Aim of the exercise:
Determine how many lines in the entries below include "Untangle". The reply should be that number and nothing else.

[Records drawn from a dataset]

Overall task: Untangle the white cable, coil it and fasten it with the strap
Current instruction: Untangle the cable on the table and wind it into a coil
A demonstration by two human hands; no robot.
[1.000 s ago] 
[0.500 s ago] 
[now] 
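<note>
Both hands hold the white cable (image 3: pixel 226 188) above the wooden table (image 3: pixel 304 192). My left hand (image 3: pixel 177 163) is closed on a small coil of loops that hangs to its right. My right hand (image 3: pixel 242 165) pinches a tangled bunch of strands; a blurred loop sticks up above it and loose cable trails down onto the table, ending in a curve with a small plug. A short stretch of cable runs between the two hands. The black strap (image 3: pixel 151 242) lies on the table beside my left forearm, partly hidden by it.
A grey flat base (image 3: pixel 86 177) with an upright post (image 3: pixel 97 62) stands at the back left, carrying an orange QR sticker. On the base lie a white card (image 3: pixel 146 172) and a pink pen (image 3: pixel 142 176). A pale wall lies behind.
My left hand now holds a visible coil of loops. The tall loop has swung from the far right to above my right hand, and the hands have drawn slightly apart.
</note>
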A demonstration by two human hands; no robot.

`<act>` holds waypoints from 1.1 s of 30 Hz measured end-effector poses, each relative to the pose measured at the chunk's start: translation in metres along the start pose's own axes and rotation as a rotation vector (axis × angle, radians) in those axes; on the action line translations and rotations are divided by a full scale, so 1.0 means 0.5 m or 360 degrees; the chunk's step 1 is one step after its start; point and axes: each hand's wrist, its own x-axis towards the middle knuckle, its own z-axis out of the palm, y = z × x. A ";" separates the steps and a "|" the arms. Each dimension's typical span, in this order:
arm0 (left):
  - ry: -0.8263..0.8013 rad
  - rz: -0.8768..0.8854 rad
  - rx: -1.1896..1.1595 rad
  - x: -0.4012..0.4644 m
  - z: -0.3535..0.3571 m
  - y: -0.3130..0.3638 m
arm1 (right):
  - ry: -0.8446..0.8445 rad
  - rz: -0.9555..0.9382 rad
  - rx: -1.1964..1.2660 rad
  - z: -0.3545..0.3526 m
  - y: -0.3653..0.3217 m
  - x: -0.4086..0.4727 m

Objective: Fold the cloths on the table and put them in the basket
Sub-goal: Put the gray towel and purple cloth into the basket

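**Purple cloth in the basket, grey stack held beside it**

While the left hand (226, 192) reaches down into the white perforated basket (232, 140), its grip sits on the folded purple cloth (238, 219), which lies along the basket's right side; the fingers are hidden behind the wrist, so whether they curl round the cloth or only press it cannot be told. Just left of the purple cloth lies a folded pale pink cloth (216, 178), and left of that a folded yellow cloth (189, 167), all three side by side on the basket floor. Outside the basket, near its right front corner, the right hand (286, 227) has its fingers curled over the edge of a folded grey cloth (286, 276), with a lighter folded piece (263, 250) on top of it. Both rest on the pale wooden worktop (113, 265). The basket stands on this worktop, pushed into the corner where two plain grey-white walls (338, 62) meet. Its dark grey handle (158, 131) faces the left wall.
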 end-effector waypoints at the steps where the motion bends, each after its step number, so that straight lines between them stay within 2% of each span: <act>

Result of this exercise:
2